*Instructions for the task*:
Give back the full material exactly. Omit no line.

*Records for processing*:
-- Opening Marker --
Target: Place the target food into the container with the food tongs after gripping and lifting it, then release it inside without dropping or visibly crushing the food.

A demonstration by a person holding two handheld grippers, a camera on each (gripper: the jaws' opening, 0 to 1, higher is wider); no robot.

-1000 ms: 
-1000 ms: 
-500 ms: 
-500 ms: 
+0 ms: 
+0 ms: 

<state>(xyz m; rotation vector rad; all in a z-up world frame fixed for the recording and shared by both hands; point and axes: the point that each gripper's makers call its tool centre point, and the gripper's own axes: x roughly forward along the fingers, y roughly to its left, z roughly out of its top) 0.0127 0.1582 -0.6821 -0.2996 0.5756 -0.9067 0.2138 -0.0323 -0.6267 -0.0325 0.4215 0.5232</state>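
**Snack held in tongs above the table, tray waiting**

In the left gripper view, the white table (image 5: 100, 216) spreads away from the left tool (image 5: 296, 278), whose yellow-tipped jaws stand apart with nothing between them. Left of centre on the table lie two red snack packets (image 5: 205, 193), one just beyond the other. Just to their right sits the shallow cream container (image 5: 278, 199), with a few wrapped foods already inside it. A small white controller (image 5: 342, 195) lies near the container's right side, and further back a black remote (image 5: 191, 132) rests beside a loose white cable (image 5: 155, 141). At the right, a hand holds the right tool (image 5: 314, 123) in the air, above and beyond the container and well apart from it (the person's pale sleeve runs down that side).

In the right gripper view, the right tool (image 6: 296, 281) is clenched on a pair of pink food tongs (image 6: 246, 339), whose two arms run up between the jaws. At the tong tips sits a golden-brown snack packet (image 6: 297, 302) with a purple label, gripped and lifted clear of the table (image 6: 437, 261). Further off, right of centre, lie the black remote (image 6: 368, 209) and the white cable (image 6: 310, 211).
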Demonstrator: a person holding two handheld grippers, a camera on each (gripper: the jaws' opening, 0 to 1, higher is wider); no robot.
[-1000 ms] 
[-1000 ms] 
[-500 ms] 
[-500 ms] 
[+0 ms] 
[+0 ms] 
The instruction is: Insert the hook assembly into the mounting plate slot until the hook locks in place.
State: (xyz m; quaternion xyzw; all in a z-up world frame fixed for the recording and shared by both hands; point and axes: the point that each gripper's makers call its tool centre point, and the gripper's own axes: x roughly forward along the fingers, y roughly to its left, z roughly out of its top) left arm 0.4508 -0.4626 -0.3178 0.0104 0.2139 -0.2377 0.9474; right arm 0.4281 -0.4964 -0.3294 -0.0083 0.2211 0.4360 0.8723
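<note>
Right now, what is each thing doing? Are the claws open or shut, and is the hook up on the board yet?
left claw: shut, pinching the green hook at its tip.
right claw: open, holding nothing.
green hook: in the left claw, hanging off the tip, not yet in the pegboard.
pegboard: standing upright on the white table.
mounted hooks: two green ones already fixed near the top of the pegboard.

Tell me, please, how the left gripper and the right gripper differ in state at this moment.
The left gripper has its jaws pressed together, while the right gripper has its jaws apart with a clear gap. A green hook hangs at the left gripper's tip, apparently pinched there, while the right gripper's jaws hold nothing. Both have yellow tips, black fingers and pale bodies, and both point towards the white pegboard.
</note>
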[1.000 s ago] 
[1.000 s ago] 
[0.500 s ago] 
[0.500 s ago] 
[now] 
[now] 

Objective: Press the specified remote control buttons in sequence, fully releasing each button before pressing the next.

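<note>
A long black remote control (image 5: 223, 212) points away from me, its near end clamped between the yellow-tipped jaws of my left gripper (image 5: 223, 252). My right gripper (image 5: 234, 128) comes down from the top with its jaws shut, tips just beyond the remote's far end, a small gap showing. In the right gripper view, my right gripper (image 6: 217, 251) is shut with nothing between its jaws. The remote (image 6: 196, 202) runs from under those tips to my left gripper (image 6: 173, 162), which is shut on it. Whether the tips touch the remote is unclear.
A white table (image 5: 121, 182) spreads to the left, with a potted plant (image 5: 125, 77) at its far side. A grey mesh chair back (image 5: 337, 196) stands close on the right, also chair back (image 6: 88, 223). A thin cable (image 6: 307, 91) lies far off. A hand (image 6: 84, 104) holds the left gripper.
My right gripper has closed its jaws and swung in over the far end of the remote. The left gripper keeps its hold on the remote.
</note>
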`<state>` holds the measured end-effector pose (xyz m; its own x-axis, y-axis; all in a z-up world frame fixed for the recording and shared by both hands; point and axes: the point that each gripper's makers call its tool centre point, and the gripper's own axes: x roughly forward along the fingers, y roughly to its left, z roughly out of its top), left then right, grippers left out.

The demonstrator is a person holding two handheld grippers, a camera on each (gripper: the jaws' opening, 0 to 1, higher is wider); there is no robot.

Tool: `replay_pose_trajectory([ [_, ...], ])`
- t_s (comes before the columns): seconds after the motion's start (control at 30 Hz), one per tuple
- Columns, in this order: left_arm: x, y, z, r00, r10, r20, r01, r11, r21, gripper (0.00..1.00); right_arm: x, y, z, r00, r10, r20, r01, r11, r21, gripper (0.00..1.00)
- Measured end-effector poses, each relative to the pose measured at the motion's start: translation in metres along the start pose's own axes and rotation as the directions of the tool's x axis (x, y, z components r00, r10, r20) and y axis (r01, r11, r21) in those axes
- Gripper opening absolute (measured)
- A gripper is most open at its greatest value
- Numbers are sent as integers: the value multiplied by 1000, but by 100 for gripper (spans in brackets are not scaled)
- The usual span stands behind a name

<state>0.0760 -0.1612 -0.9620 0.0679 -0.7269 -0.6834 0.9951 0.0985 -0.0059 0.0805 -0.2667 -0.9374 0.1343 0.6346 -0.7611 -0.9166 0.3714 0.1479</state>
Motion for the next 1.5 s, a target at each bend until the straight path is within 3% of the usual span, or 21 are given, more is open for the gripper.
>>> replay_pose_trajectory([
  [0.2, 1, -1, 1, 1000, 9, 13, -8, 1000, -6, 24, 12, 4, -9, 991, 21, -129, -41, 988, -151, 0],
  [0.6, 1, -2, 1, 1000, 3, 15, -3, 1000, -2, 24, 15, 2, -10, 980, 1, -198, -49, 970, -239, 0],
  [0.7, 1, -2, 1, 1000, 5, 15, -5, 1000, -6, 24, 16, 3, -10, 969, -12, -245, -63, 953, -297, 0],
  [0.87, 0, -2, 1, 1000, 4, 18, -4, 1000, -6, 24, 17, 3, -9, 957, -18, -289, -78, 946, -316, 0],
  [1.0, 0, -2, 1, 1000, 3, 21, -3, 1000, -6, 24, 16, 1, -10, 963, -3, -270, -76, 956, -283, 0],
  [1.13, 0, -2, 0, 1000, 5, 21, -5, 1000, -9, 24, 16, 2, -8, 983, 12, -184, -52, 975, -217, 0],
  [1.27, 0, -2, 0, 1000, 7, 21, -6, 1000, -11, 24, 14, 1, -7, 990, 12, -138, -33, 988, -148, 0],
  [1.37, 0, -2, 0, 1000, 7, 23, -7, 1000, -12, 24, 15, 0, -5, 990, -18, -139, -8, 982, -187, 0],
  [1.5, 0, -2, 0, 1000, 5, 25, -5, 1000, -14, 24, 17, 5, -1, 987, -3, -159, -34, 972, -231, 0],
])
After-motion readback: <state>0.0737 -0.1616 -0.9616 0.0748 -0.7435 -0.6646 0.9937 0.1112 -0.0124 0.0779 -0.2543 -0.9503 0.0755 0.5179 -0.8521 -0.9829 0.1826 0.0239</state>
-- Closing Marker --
*Exercise answer*:
Target: Place the target food into the container with the food tongs after gripping and lifting it, then release it inside without dropping or visibly crushing the food.

A demonstration by a person holding two handheld grippers, a camera on each (gripper: the jaws' opening, 0 to 1, higher is wider); no robot.

-1000 ms: 
-1000 ms: 
-500 ms: 
-500 ms: 
+0 ms: 
+0 ms: 

<state>(xyz m; rotation vector rad; all in a z-up world frame fixed for the recording and shared by both hands; point and axes: the point that each gripper's makers call its tool centre point, and the gripper's own axes: x roughly forward along the fingers, y roughly to its left, z roughly out of its top) 0.0127 0.1582 -0.6821 -0.2996 0.5756 -0.9067 0.2138 -0.0323 -0.6267 -0.0325 0.4215 0.5232</state>
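**Snack held in tongs above the table, tray waiting**

In the left gripper view, the white table (image 5: 100, 216) spreads away from the left tool (image 5: 296, 278), whose yellow-tipped jaws stand apart with nothing between them. Left of centre on the table lie two red snack packets (image 5: 205, 193), one just beyond the other. Just to their right sits the shallow cream container (image 5: 278, 199), with a few wrapped foods already inside it. A small white controller (image 5: 342, 195) lies near the container's right side, and further back a black remote (image 5: 191, 132) rests beside a loose white cable (image 5: 155, 141). At the right, a hand holds the right tool (image 5: 314, 123) in the air, above and beyond the container and well apart from it (the person's pale sleeve runs down that side).

In the right gripper view, the right tool (image 6: 296, 281) is clenched on a pair of pink food tongs (image 6: 246, 339), whose two arms run up between the jaws. At the tong tips sits a golden-brown snack packet (image 6: 297, 302) with a purple label, gripped and lifted clear of the table (image 6: 437, 261). Further off, right of centre, lie the black remote (image 6: 368, 209) and the white cable (image 6: 310, 211).
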Demonstrator: a person holding two handheld grippers, a camera on each (gripper: the jaws' opening, 0 to 1, higher is wider); no robot.
[-1000 ms] 
[-1000 ms] 
[-500 ms] 
[-500 ms] 
[+0 ms] 
[+0 ms] 
The instruction is: Insert the hook assembly into the mounting plate slot until the hook locks in place.
State: (xyz m; quaternion xyzw; all in a z-up world frame fixed for the recording and shared by both hands; point and axes: the point that each gripper's makers call its tool centre point, and the gripper's own axes: x roughly forward along the fingers, y roughly to its left, z roughly out of its top) left arm 0.4508 -0.4626 -0.3178 0.0104 0.2139 -0.2377 0.9474; right arm 0.4281 -0.4964 -0.3294 -0.0083 0.2211 0.4360 0.8723
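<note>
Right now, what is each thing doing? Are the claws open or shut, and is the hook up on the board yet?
left claw: shut, pinching the green hook at its tip.
right claw: open, holding nothing.
green hook: in the left claw, hanging off the tip, not yet in the pegboard.
pegboard: standing upright on the white table.
mounted hooks: two green ones already fixed near the top of the pegboard.

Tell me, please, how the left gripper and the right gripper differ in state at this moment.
The left gripper has its jaws pressed together, while the right gripper has its jaws apart with a clear gap. A green hook hangs at the left gripper's tip, apparently pinched there, while the right gripper's jaws hold nothing. Both have yellow tips, black fingers and pale bodies, and both point towards the white pegboard.
</note>
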[1.000 s ago] 
[1.000 s ago] 
[0.500 s ago] 
[0.500 s ago] 
[now] 
[now] 

Objective: Press the specified remote control buttons in sequence, fully releasing each button before pressing the next.

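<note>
A long black remote control (image 5: 223, 212) points away from me, its near end clamped between the yellow-tipped jaws of my left gripper (image 5: 223, 252). My right gripper (image 5: 234, 128) comes down from the top with its jaws shut, tips just beyond the remote's far end, a small gap showing. In the right gripper view, my right gripper (image 6: 217, 251) is shut with nothing between its jaws. The remote (image 6: 196, 202) runs from under those tips to my left gripper (image 6: 173, 162), which is shut on it. Whether the tips touch the remote is unclear.
A white table (image 5: 121, 182) spreads to the left, with a potted plant (image 5: 125, 77) at its far side. A grey mesh chair back (image 5: 337, 196) stands close on the right, also chair back (image 6: 88, 223). A thin cable (image 6: 307, 91) lies far off. A hand (image 6: 84, 104) holds the left gripper.
My right gripper has closed its jaws and swung in over the far end of the remote. The left gripper keeps its hold on the remote.
</note>
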`<state>` holds the measured end-effector pose (xyz m; its own x-axis, y-axis; all in a z-up world frame fixed for the recording and shared by both hands; point and axes: the point that each gripper's makers call its tool centre point, and the gripper's own axes: x roughly forward along the fingers, y roughly to its left, z roughly out of its top), left then right, grippers left out.

The demonstrator is a person holding two handheld grippers, a camera on each (gripper: the jaws' opening, 0 to 1, higher is wider); there is no robot.

Tool: `replay_pose_trajectory([ [_, ...], ])`
- t_s (comes before the columns): seconds after the motion's start (control at 30 Hz), one per tuple
- Columns, in this order: left_arm: x, y, z, r00, r10, r20, r01, r11, r21, gripper (0.00..1.00); right_arm: x, y, z, r00, r10, r20, r01, r11, r21, gripper (0.00..1.00)
- Measured end-effector poses, each relative to the pose measured at the motion's start: translation in metres along the start pose's own axes and rotation as the directions of the tool's x axis (x, y, z components r00, r10, r20) and y axis (r01, r11, r21) in those axes
- Gripper opening absolute (measured)
- A gripper is most open at its greatest value
- Numbers are sent as integers: the value multiplied by 1000, but by 100 for gripper (spans in brackets are not scaled)
- The usual span stands behind a name

<state>0.0760 -0.1612 -0.9620 0.0679 -0.7269 -0.6834 0.9951 0.0985 -0.0059 0.0805 -0.2667 -0.9374 0.1343 0.6346 -0.7611 -0.9166 0.3714 0.1479</state>
Motion for the next 1.5 s, a target at each bend until the straight path is within 3% of the usual span, or 21 are given, more is open for the gripper.
>>> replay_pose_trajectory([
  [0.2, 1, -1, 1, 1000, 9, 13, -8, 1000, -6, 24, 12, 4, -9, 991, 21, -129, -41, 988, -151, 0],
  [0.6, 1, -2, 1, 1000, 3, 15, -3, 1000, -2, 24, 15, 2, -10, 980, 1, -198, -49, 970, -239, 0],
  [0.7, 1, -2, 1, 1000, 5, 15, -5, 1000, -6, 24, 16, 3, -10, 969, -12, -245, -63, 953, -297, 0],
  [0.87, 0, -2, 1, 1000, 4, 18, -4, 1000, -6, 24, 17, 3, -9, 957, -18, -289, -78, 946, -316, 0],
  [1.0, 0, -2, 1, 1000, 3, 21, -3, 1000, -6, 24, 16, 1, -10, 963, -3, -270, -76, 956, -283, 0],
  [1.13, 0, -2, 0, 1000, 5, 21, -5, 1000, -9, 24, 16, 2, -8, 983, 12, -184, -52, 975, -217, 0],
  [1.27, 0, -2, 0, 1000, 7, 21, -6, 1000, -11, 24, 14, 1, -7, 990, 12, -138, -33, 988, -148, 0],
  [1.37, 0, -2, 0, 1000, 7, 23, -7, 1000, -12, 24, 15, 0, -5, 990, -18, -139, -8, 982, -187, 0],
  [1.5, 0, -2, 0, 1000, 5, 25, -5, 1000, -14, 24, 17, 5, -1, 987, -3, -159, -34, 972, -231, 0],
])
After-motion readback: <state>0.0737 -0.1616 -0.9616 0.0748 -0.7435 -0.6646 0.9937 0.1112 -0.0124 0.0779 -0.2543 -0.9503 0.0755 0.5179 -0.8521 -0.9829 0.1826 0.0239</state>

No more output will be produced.